À 23 ans, Nawal Benzaouia, étudiante en Master 2 « Conseiller en accessibilité et accompagnement des publics à besoins éducatifs particuliers », s’est donnée pour mission de promouvoir une vision positive et active du handicap. Le 30 septembre dernier, à Colombo (Sri Lanka), elle organisait le Massira Inclusive Fashion Show, un défilé de mode inclusif avec des modèles et des créateurs venus de tous horizons. Parmi les mannequins, il y avait Salwa, la jeune soeur de Nawal, atteinte de trisomie 21.
J’ai grandi à Saint Louis, une petite ville en Alsace, où j’ai passé mon baccalauréat littéraire. Ensuite, je me suis installée à Strasbourg. J’ai passé le concours d’entrée pour intégrer l’École supérieure en travail éducatif et social de Strasbourg (ESTES) afin d’obtenir mon diplôme d’assistante sociale. J’y ai passé 3 ans, 3 années remplies de rencontres et d’aventures. J’ai pu faire un Erasmus en Belgique, puis partir en stage au Cameroun où j’ai enseigné à Douala dans un centre de rééducation pour sourds qui accueille par ailleurs des enfants atteints d’autres invalidités.
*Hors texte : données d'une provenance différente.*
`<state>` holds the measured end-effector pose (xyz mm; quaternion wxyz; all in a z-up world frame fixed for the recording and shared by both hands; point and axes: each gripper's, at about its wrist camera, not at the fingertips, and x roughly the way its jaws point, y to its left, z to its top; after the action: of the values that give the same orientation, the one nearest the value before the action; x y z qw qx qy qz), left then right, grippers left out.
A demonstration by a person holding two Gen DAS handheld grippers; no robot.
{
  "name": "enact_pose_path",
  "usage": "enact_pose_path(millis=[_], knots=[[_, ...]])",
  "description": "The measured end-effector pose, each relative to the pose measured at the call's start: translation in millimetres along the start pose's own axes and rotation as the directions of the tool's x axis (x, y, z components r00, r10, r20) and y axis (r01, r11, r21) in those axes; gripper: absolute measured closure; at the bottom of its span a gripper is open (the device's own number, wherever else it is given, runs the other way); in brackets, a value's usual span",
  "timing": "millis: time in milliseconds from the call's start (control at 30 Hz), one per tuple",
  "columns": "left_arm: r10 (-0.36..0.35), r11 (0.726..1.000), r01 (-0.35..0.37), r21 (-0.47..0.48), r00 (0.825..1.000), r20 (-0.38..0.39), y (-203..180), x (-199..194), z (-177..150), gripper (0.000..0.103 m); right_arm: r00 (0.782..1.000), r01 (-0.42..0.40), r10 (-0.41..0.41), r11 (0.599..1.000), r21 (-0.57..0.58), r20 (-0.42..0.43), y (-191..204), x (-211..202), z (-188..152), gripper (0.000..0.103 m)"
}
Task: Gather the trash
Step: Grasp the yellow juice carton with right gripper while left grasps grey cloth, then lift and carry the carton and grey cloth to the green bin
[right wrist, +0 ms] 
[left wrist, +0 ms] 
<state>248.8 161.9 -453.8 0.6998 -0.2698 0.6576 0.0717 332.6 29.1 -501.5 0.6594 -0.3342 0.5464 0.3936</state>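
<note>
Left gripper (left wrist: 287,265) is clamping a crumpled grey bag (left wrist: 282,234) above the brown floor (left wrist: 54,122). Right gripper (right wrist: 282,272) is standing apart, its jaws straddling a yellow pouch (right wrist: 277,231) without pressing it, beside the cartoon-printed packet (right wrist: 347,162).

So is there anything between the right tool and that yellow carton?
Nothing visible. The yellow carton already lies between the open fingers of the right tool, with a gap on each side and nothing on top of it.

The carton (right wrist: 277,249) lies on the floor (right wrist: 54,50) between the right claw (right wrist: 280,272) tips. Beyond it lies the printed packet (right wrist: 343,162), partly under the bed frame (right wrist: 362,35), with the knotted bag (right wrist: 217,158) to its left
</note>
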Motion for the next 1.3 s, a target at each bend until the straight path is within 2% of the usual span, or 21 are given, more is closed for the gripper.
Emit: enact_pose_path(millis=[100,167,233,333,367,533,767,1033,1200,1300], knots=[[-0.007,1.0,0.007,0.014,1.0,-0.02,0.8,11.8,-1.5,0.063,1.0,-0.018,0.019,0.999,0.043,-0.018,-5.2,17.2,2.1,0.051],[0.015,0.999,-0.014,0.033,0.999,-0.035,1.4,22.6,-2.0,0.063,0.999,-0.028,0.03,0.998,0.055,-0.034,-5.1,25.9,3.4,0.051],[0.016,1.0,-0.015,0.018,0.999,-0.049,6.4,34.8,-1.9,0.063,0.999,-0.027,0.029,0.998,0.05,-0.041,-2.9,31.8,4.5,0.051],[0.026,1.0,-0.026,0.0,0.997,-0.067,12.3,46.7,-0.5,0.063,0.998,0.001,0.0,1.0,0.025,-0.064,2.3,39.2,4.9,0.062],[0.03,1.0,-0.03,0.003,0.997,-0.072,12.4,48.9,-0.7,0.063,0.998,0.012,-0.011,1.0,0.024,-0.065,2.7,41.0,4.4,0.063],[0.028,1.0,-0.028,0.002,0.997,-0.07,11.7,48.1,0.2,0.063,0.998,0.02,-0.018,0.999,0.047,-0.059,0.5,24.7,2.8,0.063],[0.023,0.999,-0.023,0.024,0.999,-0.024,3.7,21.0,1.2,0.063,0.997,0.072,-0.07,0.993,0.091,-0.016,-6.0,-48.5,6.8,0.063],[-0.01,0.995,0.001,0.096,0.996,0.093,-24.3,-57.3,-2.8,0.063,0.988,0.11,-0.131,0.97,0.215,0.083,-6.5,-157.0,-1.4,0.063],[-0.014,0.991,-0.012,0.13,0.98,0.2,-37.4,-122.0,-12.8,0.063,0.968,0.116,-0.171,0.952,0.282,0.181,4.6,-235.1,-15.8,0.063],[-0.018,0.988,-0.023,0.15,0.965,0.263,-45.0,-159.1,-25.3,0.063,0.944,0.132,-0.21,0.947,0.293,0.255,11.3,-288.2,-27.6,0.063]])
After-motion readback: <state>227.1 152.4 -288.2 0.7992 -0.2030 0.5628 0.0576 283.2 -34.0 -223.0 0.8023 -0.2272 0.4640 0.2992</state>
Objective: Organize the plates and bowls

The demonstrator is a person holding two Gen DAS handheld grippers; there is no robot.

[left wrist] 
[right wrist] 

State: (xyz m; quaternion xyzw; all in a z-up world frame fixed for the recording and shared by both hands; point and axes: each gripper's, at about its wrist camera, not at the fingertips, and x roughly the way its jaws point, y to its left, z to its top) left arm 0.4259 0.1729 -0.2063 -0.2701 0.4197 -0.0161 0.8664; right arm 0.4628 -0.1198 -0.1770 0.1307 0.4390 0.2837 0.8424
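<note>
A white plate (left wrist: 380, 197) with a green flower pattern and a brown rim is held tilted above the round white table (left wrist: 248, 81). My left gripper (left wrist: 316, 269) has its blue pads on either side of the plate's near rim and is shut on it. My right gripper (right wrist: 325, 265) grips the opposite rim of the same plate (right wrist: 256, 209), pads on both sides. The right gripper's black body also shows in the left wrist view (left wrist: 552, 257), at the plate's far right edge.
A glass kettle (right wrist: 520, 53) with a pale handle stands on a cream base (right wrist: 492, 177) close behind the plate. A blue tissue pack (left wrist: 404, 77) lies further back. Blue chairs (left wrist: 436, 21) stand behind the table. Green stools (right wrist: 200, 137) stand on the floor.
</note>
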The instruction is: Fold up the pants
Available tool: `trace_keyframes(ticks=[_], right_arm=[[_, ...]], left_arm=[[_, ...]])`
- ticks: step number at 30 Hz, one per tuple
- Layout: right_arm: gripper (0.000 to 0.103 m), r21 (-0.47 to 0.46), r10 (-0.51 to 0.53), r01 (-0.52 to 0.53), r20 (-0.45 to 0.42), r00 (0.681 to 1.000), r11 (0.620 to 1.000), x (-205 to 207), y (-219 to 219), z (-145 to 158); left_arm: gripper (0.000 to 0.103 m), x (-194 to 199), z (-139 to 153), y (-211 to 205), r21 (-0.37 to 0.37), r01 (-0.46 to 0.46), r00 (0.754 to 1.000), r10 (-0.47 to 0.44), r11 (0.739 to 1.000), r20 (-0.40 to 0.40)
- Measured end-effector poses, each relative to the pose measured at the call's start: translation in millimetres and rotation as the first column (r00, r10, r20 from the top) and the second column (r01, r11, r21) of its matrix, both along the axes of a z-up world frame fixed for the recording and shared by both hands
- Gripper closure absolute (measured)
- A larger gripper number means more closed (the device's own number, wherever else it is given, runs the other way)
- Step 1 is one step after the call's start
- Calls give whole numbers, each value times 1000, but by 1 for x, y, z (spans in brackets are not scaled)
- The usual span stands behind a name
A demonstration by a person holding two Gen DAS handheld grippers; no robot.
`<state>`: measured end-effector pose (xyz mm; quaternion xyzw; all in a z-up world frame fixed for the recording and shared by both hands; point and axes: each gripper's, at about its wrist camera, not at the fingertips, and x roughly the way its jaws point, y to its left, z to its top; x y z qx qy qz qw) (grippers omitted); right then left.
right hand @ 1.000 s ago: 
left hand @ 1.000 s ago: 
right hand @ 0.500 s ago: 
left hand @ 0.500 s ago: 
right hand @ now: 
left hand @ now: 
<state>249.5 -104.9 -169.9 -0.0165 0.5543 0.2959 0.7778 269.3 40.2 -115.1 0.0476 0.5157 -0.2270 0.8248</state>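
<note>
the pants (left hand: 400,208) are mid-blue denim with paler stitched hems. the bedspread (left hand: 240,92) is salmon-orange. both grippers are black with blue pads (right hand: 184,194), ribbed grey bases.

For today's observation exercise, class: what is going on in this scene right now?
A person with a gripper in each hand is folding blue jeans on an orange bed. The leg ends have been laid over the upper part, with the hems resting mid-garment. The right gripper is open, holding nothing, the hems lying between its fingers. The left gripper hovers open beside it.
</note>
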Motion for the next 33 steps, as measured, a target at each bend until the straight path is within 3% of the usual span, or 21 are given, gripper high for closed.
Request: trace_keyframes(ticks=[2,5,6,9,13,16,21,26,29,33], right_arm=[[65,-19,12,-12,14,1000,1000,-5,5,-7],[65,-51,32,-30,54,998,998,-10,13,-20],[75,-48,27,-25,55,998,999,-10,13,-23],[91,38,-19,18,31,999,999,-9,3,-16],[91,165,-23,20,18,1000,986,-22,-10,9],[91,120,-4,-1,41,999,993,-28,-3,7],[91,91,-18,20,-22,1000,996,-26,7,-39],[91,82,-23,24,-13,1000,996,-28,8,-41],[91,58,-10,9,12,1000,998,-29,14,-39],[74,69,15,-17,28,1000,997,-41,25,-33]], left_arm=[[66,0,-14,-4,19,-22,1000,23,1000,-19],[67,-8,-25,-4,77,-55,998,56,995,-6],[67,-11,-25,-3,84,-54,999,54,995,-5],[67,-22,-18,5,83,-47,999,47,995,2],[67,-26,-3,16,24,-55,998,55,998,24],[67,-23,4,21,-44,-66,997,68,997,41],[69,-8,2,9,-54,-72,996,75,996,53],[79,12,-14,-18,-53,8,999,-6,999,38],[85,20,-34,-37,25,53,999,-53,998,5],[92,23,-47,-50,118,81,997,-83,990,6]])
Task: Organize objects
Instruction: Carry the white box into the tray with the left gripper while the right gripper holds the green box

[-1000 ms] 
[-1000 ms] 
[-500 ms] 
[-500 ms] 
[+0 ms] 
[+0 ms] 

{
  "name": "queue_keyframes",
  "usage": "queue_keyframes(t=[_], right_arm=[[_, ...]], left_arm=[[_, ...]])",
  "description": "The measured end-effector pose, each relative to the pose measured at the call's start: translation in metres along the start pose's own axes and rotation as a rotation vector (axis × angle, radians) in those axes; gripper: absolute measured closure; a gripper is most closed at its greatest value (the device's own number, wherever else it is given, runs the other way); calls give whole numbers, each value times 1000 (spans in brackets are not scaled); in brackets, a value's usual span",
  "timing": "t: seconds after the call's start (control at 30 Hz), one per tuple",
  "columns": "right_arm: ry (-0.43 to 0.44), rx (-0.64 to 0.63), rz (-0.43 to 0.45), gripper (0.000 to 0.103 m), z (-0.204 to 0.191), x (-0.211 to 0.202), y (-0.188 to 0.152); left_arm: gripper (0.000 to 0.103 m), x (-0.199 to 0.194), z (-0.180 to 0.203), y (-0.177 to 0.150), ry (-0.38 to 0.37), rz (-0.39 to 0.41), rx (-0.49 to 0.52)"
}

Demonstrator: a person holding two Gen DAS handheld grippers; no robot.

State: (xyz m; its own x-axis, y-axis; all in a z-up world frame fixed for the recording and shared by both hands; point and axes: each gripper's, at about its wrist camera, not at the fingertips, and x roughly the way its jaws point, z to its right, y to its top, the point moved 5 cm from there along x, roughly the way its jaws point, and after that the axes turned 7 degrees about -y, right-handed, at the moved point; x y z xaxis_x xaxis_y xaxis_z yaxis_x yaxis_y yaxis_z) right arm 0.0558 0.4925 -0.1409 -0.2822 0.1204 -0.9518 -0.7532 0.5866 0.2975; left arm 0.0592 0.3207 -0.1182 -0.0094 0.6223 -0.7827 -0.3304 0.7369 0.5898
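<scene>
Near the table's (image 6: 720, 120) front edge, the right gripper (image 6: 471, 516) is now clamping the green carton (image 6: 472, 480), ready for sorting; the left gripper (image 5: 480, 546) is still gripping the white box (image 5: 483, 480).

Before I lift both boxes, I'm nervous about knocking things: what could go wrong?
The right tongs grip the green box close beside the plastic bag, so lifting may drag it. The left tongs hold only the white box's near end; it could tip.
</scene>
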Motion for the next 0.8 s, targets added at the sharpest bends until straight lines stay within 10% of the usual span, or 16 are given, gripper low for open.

J’adore voyager, et je fais de chaque voyage un voyage intérieur. Dans chaque pays que je visite, je choisis d’aller à la rencontre de personnes en situation de handicap et de faire des mini interviews en les questionnant sur leur perception du handicap ainsi que sur le traitement social de celui-ci dans leur pays. C’est une question qui me passionne alors je pars à la quête de réponses armée d’un carnet et d’un stylo. J’ai toujours été très curieuse de tout, avec une envie d’apprendre jamais rassasiée. Un de mes formateurs à l’ESTES l’avait bien remarqué : il m’a alors encouragée à candidater pour le master « Pratiques inclusives handicap accessibilité et accompagnement » (PIH A2) à l’INSHEA.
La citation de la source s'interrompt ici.